● Exercise details
The first line of the data below and every line after it, through the one with "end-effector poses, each", must be transcribed without change.

▽

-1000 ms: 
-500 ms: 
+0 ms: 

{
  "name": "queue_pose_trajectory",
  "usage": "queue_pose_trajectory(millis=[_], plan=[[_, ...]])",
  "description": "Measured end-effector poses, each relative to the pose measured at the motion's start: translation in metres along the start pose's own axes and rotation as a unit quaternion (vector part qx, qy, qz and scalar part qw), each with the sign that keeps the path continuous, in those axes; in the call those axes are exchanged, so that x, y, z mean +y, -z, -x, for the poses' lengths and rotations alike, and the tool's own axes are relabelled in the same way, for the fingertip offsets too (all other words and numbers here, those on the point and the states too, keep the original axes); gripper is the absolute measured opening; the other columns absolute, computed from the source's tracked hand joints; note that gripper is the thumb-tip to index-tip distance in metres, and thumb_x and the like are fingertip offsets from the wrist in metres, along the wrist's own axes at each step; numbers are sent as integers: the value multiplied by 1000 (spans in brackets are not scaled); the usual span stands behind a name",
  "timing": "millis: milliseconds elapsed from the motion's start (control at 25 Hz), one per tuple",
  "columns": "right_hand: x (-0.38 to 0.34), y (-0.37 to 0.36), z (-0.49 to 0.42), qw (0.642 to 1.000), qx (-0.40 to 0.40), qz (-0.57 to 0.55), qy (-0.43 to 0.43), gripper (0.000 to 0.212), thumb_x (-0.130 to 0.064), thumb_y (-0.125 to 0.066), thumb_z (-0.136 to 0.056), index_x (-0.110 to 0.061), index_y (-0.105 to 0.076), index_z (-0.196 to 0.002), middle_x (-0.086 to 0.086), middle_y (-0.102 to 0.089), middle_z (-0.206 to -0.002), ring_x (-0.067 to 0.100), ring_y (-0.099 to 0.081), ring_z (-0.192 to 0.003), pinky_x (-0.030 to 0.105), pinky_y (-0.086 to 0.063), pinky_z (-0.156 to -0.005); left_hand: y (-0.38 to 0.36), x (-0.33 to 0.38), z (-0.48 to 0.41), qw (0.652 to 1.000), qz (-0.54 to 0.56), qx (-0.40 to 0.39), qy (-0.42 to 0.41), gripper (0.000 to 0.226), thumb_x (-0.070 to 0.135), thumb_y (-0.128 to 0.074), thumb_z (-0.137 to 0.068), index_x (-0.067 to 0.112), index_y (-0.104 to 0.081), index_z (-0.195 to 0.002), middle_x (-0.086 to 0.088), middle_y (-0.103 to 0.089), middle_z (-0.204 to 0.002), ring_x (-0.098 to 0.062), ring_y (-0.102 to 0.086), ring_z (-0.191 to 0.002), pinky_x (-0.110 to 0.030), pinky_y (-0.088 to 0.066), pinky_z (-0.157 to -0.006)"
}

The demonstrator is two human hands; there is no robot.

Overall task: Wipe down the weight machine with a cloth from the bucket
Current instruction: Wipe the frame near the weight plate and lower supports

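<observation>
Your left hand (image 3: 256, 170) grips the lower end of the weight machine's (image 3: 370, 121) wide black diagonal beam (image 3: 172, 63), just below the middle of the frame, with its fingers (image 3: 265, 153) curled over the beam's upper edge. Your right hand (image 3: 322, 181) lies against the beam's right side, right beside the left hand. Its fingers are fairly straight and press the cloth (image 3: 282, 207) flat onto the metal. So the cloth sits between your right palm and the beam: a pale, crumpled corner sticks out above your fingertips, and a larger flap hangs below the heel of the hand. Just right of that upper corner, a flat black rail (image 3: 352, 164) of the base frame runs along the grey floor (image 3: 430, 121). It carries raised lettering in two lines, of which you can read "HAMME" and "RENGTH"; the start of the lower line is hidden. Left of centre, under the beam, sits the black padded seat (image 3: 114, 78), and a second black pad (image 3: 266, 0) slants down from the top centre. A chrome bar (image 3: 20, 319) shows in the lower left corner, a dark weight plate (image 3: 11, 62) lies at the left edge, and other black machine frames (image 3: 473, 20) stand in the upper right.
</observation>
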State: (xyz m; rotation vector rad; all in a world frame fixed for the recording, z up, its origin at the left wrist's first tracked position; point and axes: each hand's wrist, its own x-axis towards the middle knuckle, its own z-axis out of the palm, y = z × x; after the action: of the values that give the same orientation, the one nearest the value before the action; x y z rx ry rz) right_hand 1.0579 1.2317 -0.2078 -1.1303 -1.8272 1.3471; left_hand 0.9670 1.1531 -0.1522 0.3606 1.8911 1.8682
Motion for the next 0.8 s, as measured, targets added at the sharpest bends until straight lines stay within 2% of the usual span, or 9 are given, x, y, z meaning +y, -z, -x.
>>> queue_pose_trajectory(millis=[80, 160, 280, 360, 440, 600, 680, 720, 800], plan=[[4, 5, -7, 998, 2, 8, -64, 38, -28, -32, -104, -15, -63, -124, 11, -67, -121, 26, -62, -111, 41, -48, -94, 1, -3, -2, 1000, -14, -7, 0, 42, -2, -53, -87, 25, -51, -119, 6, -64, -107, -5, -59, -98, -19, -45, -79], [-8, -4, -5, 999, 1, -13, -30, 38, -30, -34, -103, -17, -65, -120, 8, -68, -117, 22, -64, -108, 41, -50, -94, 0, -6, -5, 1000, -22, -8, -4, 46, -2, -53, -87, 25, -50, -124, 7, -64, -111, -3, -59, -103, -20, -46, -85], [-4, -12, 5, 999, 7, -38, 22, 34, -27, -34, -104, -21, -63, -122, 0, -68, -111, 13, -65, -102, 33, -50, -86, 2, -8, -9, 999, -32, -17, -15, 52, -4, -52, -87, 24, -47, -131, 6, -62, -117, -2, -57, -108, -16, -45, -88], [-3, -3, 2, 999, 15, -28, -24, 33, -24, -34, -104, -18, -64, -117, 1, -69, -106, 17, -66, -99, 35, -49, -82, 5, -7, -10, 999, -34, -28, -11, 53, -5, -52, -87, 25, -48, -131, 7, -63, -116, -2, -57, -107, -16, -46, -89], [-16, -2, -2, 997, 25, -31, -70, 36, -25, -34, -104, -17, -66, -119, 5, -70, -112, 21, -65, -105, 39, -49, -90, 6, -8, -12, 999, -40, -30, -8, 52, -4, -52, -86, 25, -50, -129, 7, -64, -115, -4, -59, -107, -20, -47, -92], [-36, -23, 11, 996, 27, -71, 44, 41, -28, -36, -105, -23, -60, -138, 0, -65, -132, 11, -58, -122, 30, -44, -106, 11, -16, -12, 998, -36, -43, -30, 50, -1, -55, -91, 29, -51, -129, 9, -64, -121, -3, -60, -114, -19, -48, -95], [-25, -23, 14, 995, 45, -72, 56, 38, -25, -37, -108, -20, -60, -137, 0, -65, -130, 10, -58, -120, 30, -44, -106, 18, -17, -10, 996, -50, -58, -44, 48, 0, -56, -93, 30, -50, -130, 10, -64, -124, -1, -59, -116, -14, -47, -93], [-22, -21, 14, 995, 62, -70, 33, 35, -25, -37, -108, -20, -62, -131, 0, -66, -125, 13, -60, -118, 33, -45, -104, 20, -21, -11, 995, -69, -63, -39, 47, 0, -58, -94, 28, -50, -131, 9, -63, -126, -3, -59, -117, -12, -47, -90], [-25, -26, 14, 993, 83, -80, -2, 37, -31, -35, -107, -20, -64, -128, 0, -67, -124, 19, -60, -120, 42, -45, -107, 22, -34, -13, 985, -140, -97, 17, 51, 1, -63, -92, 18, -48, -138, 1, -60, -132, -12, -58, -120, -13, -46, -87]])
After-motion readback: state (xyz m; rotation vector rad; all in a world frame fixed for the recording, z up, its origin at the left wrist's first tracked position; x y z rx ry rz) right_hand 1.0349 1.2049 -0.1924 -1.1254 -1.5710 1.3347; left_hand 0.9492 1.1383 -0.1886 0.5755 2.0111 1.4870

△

● Your solution
-1000 ms: 
-500 ms: 
+0 ms: 

{
  "name": "queue_pose_trajectory",
  "usage": "queue_pose_trajectory(millis=[_], plan=[[_, ...]])",
  "description": "Measured end-effector poses, each relative to the pose measured at the motion's start: translation in metres along the start pose's own axes and rotation as a unit quaternion (vector part qx, qy, qz and scalar part qw), each with the sign that keeps the path continuous, in those axes; in the call those axes are exchanged, so that x, y, z mean +y, -z, -x, for the poses' lengths and rotations alike, and the tool's own axes are relabelled in the same way, for the fingertip offsets too (all other words and numbers here, those on the point and the states too, keep the original axes); gripper is the absolute measured opening; the other columns absolute, computed from the source's tracked hand joints; note that gripper is the thumb-tip to index-tip distance in metres, and thumb_x and the like are fingertip offsets from the wrist in metres, along the wrist's own axes at each step; numbers are sent as integers: the value multiplied by 1000 (spans in brackets are not scaled); the usual span stands behind a name",

The response above is complete.